• **Activity**:
Look through the data below for the line with "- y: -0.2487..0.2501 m" and the line with "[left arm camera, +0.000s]", then transcribe exactly from the first through the second, leaving out all pictures.

(Extracted records)
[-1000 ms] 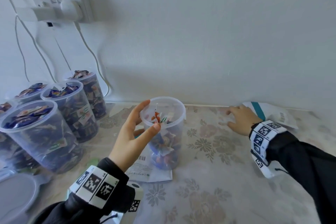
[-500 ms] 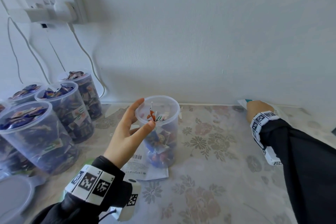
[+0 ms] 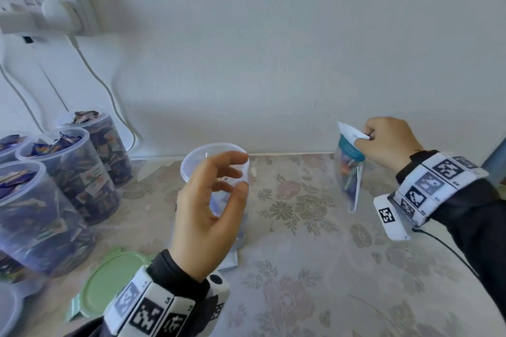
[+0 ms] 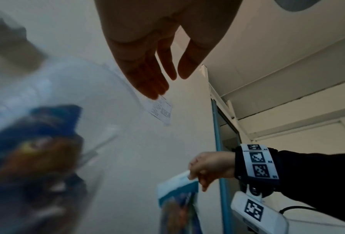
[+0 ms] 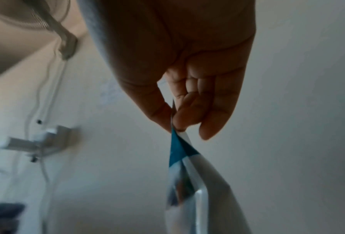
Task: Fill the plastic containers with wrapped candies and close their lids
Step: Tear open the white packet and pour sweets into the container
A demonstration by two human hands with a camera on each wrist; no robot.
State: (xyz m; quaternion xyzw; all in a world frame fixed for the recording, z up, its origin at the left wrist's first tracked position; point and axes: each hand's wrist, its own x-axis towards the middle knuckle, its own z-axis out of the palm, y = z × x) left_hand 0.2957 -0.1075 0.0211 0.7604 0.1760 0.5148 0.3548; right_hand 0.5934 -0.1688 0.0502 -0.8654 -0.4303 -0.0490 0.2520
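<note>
At the middle of the flowered tablecloth (image 3: 301, 268) stood the open plastic container (image 3: 216, 161), only partly filled with wrapped candies as far as I could make out through its wall. My left hand (image 3: 208, 205) sat in front of it with fingers spread and loosely bent, holding nothing; whether it touched the rim I could not tell. My right hand (image 3: 388, 142) hung well to the right, above the cloth, thumb and fingertips pinching the top corner of a candy bag (image 3: 349, 175) with a teal band, which dangled free with candies showing through its clear lower part. The right wrist view confirmed that pinch on the bag's folded edge.

Four filled containers (image 3: 68, 172) stood at the left by the wall, without lids as far as I could see, and a green lid (image 3: 109, 282) lay flat near my left wrist.

I judged the step in hand to be refilling: a fresh bag had been fetched. The next move called for carrying the bag over the open mouth, steadying the container with the left hand, and tipping the bag so candies dropped inside rather than onto the cloth.
</note>
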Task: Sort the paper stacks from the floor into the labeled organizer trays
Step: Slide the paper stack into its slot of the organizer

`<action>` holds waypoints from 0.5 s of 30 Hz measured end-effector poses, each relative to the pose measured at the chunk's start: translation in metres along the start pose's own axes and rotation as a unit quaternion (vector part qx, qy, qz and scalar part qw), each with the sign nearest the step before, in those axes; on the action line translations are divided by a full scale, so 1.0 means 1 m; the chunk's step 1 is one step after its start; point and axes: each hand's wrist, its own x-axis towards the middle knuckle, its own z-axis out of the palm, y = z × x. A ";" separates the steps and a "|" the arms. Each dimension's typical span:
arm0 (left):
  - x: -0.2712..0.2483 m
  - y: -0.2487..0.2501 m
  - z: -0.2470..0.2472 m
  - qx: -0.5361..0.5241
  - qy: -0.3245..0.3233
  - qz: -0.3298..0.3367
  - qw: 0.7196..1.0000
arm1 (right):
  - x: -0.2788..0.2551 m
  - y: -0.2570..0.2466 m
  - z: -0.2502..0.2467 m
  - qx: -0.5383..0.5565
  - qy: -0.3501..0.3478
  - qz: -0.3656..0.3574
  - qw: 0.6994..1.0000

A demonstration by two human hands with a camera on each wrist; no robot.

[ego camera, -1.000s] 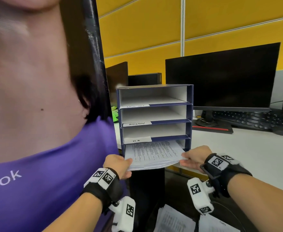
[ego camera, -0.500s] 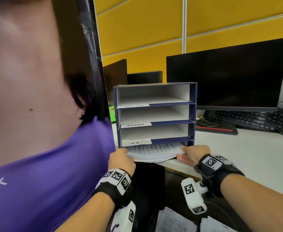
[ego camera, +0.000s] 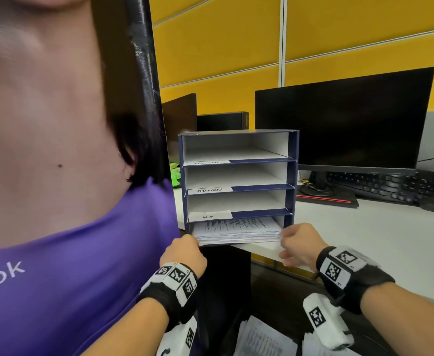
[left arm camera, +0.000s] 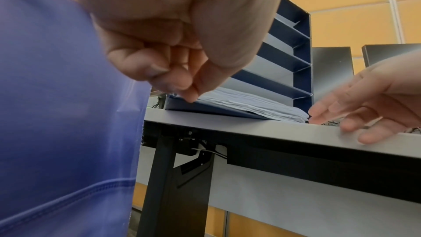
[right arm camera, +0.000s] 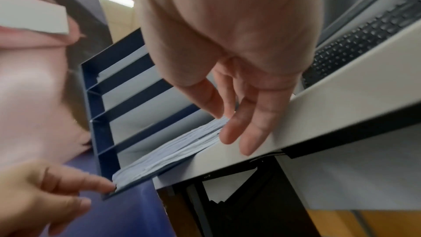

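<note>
A blue organizer (ego camera: 293,176) with four trays stands at the desk's front corner, labels "ADMIN" and "H.R" on its fronts. A thick stack of printed paper (ego camera: 236,231) lies in the bottom tray, its front edge slightly proud. My left hand (ego camera: 185,249) is at the stack's front left corner; the left wrist view shows its fingers (left arm camera: 145,68) curled and the thumb tip touching that corner. My right hand (ego camera: 296,244) is at the front right corner, and its straight fingers (right arm camera: 239,129) touch the stack (right arm camera: 170,152) there. The three upper trays hold nothing.
More paper stacks (ego camera: 262,340) lie on the floor under my wrists. A monitor (ego camera: 339,124) and keyboard (ego camera: 380,186) sit on the white desk (ego camera: 377,240) to the right. A person in a purple shirt (ego camera: 69,278) fills the left, beside a black post (ego camera: 144,73).
The stack, held in both hands in front of the organizer a second ago, has slid into the bottom tray. Both hands have let go and now touch its front corners.
</note>
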 end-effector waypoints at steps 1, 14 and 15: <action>-0.003 0.000 0.000 0.016 -0.018 0.006 1.000 | -0.002 0.003 0.000 -0.043 -0.003 -0.016 0.999; -0.005 0.004 -0.003 0.060 -0.100 0.027 0.993 | -0.003 0.009 0.008 -0.389 -0.058 -0.127 0.911; -0.005 0.004 -0.003 0.058 -0.104 0.028 0.992 | -0.002 0.008 0.009 -0.394 -0.059 -0.128 0.908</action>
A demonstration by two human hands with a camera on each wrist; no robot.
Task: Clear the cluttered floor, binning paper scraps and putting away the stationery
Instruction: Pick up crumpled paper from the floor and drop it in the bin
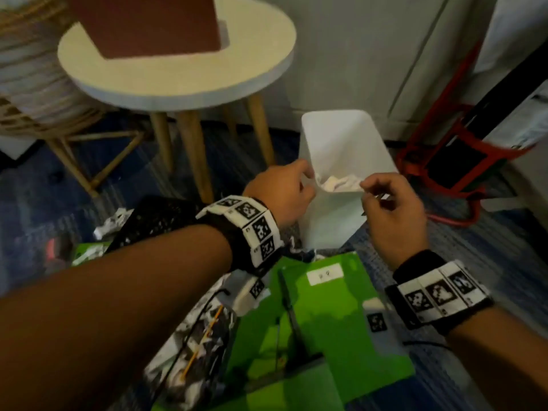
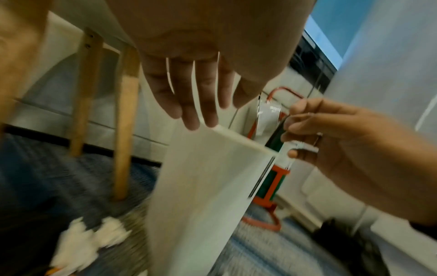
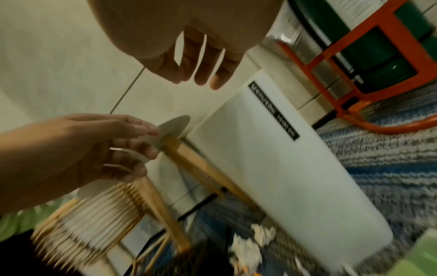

• **Answer space**:
  - y: -0.2487..0.2501 m
  - z: -0.2470..0.2472 m
  - qx: -0.5361..0.5241
  - qy: -0.3245..0.3233
  - qz: -0.3298..0.3367
  - qw: 0.7196..1.0000
arm1 (right):
  - x: -0.2788..0.2551 m
  - y: -0.2570..0.2466 m
  - z: -0.2502..0.2467 m
  - qx: -0.5383..0.5565
  - qy: -0.3501..0.3478
  - qz: -0.3656..0.3574
  - qw: 0.6994..1.0000

A demonstration by two human hands with a camera on each wrist; no robot.

[ego camera, -1.000s] 
[ego camera, -0.500s] 
[ego camera, +0.000s] 
[left arm camera, +0.000s] 

The response to the exercise is now complete.